Do you feel like the other parent of your child is even more of a kid than your child? Perhaps the other parent has a serious drug problem, was arrested and convicted of violent crimes or maybe your ex abused you and your children in the past. If one of these scenarios applies to you, supervised visitation may be the key to allowing your children safe, continued and healthy contact with your ex.
Colorado courts generally believe that it serves the best interests of children when they have contact with both parents. Even when one parent poses a potential risk or danger to the children, courts may still encourage continued contact, but with a plan that requires supervised visits monitored by a court-approved or court-appointed individual.
How supervised visitation works
With supervised visits, the noncustodial parent gets to see his or her children in a safe environment with another adult, or "supervisor," present. When supervised visits are appropriate, the court will include the requirement in the parenting plan. A visitation schedule will also be needed to ensure that the visits actually happen and how they will happen.

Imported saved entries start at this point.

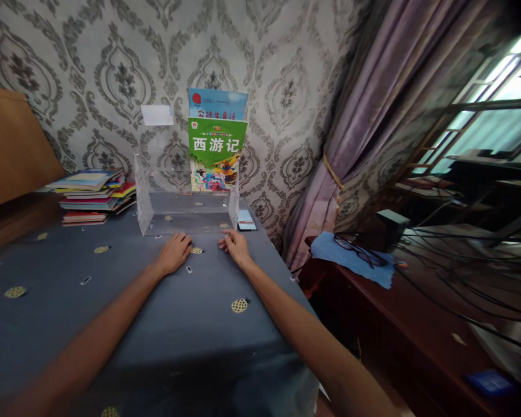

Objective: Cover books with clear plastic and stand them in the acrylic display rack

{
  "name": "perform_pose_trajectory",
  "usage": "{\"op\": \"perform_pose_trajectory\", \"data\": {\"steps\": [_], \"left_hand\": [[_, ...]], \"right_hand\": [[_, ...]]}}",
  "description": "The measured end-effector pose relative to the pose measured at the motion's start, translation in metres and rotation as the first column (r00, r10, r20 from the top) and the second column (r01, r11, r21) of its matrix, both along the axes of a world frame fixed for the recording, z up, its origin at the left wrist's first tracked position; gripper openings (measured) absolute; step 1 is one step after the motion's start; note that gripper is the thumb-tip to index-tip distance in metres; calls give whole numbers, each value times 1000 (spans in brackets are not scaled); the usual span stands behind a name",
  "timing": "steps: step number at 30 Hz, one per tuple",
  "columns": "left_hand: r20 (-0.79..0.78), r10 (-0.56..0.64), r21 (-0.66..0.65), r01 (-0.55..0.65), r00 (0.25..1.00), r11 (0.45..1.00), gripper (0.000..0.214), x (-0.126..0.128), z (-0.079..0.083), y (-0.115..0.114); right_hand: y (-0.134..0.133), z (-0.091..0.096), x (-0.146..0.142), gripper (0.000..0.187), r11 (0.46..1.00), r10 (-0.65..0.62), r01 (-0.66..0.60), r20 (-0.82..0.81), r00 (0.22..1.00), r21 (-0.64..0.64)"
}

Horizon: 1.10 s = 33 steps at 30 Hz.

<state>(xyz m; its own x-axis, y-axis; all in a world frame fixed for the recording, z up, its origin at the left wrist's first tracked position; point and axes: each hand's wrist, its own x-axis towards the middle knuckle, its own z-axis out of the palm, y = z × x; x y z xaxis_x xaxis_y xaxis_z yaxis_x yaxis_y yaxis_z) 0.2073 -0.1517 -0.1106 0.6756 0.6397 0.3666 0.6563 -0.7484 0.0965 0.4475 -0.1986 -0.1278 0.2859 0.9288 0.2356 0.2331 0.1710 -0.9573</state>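
Note:
My left hand [176, 253] rests palm down on the dark tablecloth, its fingers loosely bent and nothing visible in it. To its right, my right hand [235, 247] lies on the cloth with the index finger stretched out and the other fingers slightly curled, also holding nothing that shows. Just beyond both hands stands a clear acrylic book rack [144, 200] with stepped tiers. A green picture book [217, 153] stands upright at the rack's right side. Behind it rises a blue book [219, 103], its lower part hidden.
A stack of books [91, 200] lies left of the rack. A phone-like object [246, 220] sits by the rack's right foot. Past the right edge of the tablecloth [200, 324], a brown desk [399, 313] carries glasses [359, 250], a blue cloth [330, 250] and cables. A curtain [360, 116] hangs behind.

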Motion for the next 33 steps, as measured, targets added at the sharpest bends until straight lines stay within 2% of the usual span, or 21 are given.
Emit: {"op": "perform_pose_trajectory", "data": {"steps": [33], "left_hand": [[-1, 23, -58, -23, 1000, 998, 19, 3, 4, -7]], "right_hand": [[-7, 1, 3, 27, 1000, 29, -29, 29, 999, 0]]}}
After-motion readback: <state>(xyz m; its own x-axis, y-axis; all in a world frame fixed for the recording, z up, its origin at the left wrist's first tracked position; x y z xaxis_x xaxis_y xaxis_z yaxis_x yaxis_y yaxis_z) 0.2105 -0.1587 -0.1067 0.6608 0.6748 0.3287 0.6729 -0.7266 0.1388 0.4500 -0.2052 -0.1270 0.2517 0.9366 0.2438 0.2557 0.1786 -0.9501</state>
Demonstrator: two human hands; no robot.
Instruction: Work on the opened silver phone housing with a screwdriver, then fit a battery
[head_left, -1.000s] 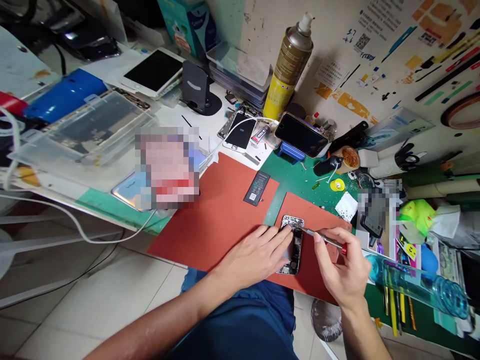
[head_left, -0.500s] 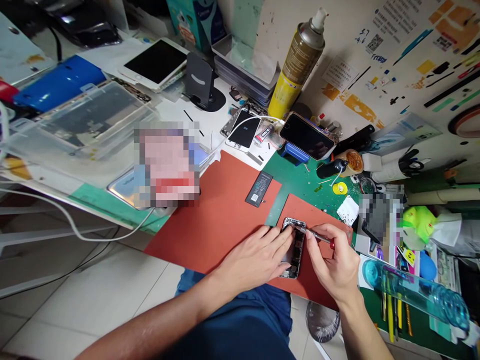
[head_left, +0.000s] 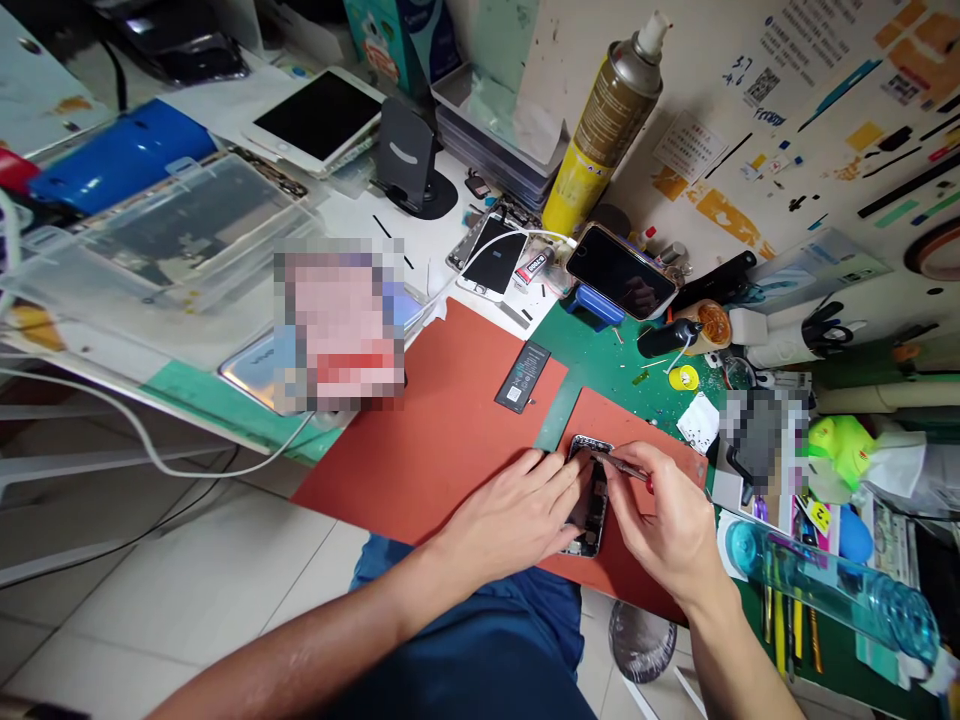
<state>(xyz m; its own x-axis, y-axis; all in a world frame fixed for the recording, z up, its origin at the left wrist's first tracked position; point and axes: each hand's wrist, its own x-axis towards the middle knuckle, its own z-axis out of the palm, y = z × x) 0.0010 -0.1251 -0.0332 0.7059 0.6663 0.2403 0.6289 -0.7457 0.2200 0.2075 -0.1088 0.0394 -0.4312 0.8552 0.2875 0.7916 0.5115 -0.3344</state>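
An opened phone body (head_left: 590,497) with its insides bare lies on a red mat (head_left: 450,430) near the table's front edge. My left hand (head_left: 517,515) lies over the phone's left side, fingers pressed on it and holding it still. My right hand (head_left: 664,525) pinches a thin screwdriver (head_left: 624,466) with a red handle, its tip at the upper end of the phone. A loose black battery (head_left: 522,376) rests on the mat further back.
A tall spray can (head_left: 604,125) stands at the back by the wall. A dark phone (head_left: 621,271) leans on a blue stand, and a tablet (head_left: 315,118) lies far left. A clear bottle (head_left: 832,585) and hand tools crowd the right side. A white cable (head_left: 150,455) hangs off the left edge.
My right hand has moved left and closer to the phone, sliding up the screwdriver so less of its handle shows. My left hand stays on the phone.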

When supervised visitations happen, the custodial parent will usually drop the child off in a neutral location, where the court-appointed or family-selected and court approved supervisor will be present. The noncustodial parent may then spend time with the child while the supervisor is present and monitoring.
Situations in which supervised visits are appropriate
Here are some examples of situations when a Colorado court might order supervised visits:
- If the parent has a past history of sexual, physical or emotional abuse against the child.
- If the parent has a problem with substance abuse.
- If the parent has a mental illness that could threaten the child.
- If the parent might present an abduction or kidnapping risk.
- If the parent was guilty of neglecting the child.
- If the parent has thus far avoided involvement in the child's life but now wants to build a relationship.
- If dangerous family situations occurred in the past.
Could supervised visitation be right for your family?
If you feel that your situation warrants supervised visits, you may be able to advocate for them in court during your child custody proceedings. Although courts will support your child's ability to visit with the noncustodial parent, Colorado courts will always honor your child's need for safety and protection if the noncustodial parent presents any kind of danger or risk.